No, no. He was not going to face these people tonight. Nobody deserved the responsibility to cheer him up. He’d turned down Stan many times when he asked to see Max. The unthinkable, which had brimmed at the surface for months now, suddenly crept into his thoughts.
The world would be better off without me. I don’t want to be a burden. I want to be erased. I have failed. I’m nothing now. I was this close to being a doctor, and I threw it away. I was too weak. There has to be a way to stop this pain…
Suddenly, he broke into song. “Happy birthday to me....”
Max chuckled. The thought of the song tickled him. Almost dancing when he walked through the kitchen, swaying from side to side, he picked up a barbeque lighter and flicked it on. “Happy birthday to meee...”
He held up the note and the birthday card above the flame. The flame soon engulfed both the note and the birthday card, which he never opened. “Happy birthday, dear Max...” he was practically sing-shouting at the top of his lungs, as the note and the birthday card were ignited into leaping flames.
He threw the flaming paper over his shoulder, not looking back. “Happy birthday to meee!” Imagining applause in his head, he took an exaggerated bow.
“Thank you, thank you,” he said to no one in particular.

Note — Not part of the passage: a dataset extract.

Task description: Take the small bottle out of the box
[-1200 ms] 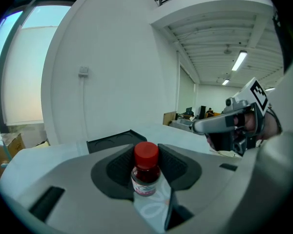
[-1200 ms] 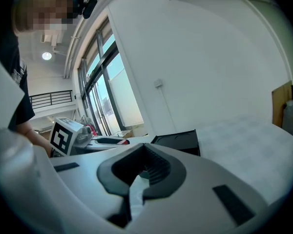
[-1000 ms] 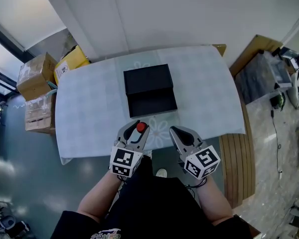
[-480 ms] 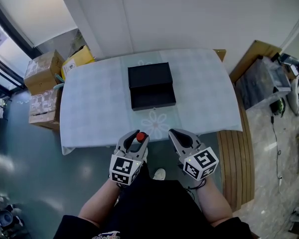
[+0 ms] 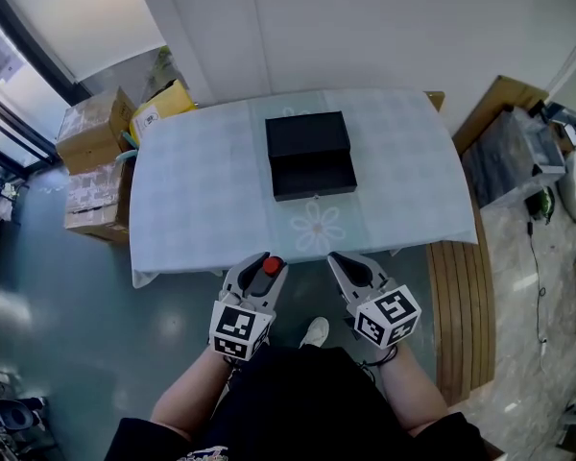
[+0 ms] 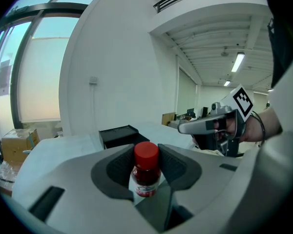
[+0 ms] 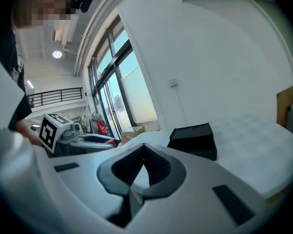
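Note:
A small bottle (image 6: 146, 172) with a red cap and a red label stands upright between the jaws of my left gripper (image 6: 147, 167), which is shut on it. In the head view that left gripper (image 5: 260, 269) hangs off the table's near edge, the bottle's red cap (image 5: 272, 266) showing at its tip. My right gripper (image 5: 348, 267) is beside it, shut with nothing held; its jaws meet at a point in the right gripper view (image 7: 143, 167). The open black box (image 5: 312, 156) lies on the table (image 5: 202, 200), far from both grippers. It also shows ahead in both gripper views (image 6: 119, 135) (image 7: 193, 140).
The table wears a pale checked cloth with a flower pattern (image 5: 318, 226) near the front edge. Cardboard boxes (image 5: 94, 161) are stacked at the left. A wooden bench (image 5: 458, 301) stands at the right, cluttered storage (image 5: 514, 157) beyond it. A white wall (image 5: 365, 27) runs behind the table.
Both grippers have drawn back from the table's front edge toward the person, the left one still holding the bottle. The table and box now sit farther away in the head view.

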Available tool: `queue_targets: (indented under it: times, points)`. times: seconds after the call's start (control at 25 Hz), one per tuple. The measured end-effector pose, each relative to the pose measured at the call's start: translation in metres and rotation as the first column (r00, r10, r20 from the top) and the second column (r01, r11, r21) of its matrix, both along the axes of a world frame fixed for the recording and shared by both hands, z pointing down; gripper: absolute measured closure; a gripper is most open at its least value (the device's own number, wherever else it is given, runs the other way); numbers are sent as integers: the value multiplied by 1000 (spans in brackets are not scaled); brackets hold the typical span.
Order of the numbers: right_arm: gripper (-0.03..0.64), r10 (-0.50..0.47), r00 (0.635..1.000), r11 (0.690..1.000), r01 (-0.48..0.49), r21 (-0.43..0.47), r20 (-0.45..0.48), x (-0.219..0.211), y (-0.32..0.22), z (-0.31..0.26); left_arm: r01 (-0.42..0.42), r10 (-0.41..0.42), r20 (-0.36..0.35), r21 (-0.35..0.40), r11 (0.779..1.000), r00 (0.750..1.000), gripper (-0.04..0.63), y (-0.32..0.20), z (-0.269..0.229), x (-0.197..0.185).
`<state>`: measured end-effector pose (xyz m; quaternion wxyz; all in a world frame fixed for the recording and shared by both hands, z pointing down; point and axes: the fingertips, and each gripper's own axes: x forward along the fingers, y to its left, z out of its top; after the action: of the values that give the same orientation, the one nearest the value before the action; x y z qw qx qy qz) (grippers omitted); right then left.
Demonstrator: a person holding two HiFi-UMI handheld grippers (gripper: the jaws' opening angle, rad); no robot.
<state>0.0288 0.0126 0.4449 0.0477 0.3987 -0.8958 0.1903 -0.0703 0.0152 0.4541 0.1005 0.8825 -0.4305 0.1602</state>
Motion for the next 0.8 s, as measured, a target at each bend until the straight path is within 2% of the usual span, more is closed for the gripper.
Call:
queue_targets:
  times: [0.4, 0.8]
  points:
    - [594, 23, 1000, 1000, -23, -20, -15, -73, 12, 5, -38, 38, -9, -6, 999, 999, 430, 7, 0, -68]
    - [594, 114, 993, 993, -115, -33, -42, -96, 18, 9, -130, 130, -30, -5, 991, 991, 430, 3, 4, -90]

He walked out the door with car keys in his hand. No, I can’t face my past tonight
. I can’t banter and chit-chat and bullshit with people, not in the shape I’m in. I need a break.
He revved up his car. For a moment, he knew that he was going to do something awful today and part of his mind urged him:
Get out of the car. Now. Get out, Max.
His heart was beating very fast. Underneath him the automobile thundered, the motor racing. Max stared through the windshield with grim amusement, then shrugged. He shifted the car into reverse and drove down the driveway recklessly, narrowing missing Garfield’s lamppost.
Whoa! That was fun!
He whipped the car into traffic, and sped down the street. As he steered he looked around for a billboard. Something preferably with old-fashioned wood posts that he could knock over. He saw no billboards on his street. Aw, to hell with this, who needs a damn billboard? Why not that tree over there? There was a suburban home up ahead, with a plush green lawn and no cars in the driveway. There was a single large oak halfway down the lawn. The tree beckoned to Max. It spoke to him. It called out:
Come hit me. I’m big enough to take you on.
Why not? Max shrugged. He rammed his foot down on the gas, and kept it there. The tree zoomed up quickly to him, looming larger and larger. Max stared through the windshield, his eyes steady. At the last moment, he jerked his head back, closed his eyes, let go of the steering wheel, and crouched sideways even as he was driving.
There was no crash. Not the crash one would mentally imagine in a movie. It was more like an enormous thud. Max couldn’t believe how much it hurt. His chest was in severe pain. Agony. His neck was stiff and sore. He rubbed his neck and realized that after the initial shock, he was still in full command of his mind and his body. The sharp pain went away and was replaced by a throbbing, dull ache.
I survived the crash. I am invincible!
Through the cracked glass Max looked up at the tree. He could see the trunk shudder still from the impact, the uppermost branches groaning, leaves tumbling down over him in eerie slow-motion. The sun was high overhead and it stabbed down into Max’s eyes, and his vision burned red. Max shielded his eyes, wiping the tangled hair out of his face. Then he spoke out loud… to himself… to no one. “I want to do it right. I want to go out in style.” The tears fell instantly as if triggered on cue. “What’s wrong with me? Why am I doing this? Am I insane?”